Document Type
Article
Publication Date
7-2023
Original Citation
Cappelletti L,
Fontana T,
Casiraghi E,
Ravanmehr V,
Callahan TJ,
Cano C,
Joachimiak MP,
Mungall CJ,
Robinson P,
Reese J,
Valentini G.
GRAPE for fast and scalable graph processing and random-walk-based embedding Nat Comput Sci. 2023;3(6):552-68.
Keywords
JGM
JAX Source
Nat Comput Sci. 2023;3(6):552-68.
DOI
https://doi.org/10.1038/s43588-023-00465-8
Grant
This research was supported by the National Center for Gene Therapy and Drugs based on RNA Technology, PNRR-NextGenerationEU program (G43C22001320007), NIH/National Cancer Institute (U01-CA239108-02), Transition Grant Line 1A Project ‘NIMI PARTENARIATI H2020’ (PSR2015-1720GVALE_01), the Common Fund, Office of the Director, National Institutes of Health (U01-CA239108-02), the Monarch Initiative, National Institute of Health (1R24OD011883-01), Project PID2021-128970OA-I00 by MCIN/AEI/10.13039/501100011033/ FEDER, and the Director, Office of Science, Office of Basic Energy Sciences of the US Department of Energy under contract no.

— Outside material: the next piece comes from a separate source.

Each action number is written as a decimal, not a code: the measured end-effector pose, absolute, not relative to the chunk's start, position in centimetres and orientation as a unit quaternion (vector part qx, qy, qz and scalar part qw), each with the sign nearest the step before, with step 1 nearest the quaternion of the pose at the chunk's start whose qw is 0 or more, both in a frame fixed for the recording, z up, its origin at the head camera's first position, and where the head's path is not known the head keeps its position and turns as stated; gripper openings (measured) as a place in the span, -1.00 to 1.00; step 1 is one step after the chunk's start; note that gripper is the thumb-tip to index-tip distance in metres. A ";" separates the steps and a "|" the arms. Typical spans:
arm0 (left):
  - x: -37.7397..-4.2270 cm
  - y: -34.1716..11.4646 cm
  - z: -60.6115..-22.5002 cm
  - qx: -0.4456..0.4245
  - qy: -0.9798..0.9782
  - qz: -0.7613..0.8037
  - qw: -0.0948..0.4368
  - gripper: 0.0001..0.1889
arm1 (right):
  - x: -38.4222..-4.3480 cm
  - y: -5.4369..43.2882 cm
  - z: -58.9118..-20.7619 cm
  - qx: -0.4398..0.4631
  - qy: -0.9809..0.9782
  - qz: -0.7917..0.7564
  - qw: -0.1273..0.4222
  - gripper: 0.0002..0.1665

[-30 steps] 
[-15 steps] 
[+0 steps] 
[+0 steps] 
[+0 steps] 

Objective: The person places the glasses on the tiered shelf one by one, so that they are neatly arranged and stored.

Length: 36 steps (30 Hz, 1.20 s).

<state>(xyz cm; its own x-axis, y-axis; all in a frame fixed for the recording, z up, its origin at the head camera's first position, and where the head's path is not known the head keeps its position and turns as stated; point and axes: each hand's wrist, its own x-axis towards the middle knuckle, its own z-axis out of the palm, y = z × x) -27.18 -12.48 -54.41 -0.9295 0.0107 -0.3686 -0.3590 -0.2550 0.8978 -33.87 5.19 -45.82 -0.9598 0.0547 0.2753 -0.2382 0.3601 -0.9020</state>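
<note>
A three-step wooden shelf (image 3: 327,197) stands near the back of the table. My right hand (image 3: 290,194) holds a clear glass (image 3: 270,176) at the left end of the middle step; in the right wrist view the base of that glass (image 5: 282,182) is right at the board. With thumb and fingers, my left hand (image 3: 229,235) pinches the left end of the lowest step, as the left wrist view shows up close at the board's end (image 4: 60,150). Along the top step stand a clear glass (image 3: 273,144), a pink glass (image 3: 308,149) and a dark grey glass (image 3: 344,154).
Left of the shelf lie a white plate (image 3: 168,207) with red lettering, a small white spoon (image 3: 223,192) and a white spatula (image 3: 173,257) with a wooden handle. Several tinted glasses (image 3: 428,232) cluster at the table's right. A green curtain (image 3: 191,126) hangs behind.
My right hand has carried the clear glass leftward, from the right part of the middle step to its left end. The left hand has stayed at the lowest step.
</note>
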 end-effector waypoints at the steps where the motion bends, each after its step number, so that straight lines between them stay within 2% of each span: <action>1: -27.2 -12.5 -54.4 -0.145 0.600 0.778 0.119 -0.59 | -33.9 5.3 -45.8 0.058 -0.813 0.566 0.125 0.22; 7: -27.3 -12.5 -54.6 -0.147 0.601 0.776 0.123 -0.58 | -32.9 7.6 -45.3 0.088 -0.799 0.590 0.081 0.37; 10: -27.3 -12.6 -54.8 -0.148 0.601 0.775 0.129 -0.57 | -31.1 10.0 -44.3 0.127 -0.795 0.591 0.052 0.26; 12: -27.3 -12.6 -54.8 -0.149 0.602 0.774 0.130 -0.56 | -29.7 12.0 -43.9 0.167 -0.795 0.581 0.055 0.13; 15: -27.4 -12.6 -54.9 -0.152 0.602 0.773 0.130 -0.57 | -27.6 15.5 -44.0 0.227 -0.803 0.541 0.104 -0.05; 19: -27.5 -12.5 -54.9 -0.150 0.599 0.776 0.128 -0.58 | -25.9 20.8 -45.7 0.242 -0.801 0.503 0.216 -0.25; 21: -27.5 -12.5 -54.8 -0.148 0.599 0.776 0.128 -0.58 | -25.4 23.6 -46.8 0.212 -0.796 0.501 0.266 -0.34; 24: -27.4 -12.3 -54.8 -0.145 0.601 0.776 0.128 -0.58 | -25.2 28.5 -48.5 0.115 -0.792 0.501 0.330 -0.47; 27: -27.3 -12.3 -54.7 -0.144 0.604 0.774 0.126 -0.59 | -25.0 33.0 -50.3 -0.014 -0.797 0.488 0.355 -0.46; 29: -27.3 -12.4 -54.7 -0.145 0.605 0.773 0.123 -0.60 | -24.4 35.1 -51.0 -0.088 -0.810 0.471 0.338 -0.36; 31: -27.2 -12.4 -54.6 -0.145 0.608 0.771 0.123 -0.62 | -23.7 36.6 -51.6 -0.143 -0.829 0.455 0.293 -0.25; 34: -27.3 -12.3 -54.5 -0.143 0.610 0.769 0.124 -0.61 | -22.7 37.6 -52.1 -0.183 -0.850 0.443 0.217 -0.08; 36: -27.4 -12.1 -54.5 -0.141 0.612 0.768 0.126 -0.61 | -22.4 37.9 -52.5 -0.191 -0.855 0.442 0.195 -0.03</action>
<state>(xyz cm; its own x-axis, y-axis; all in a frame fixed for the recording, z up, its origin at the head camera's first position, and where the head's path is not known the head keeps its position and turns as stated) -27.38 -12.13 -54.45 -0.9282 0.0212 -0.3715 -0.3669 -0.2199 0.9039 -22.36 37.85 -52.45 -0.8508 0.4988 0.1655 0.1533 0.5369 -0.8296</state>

DE-AC02- 05CH11231.
Abstract
Graph representation learning methods opened new avenues for addressing complex, real-world problems represented by graphs. However, many graphs used in these applications comprise millions of nodes and billions of edges and are beyond the capabilities of current methods and software implementations. We present GRAPE (Graph Representation Learning, Prediction and Evaluation), a software resource for graph processing and embedding that is able to scale with big graphs by using specialized and smart data structures, algorithms, and a fast parallel implementation of random-walk-based methods. Compared with state-of-the-art software resources, GRAPE shows an improvement of orders of magnitude in empirical space and time complexity, as well as competitive edge- and node-label prediction performance. GRAPE comprises approximately
1.7 million well-documented lines of Python and Rust code and provides 69 node-embedding methods, 25 inference models, a collection of efficient graph-processing utilities, and over 80,000 graphs from the literature and other sources. Standardized interfaces allow a seamless integration of third- party libraries, while ready-to-use and modular pipelines permit an easy-to- use evaluation of graph-representation-learning methods, therefore also positioning GRAPE as a software resource that performs a fair comparison between methods and libraries for graph processing and embedding.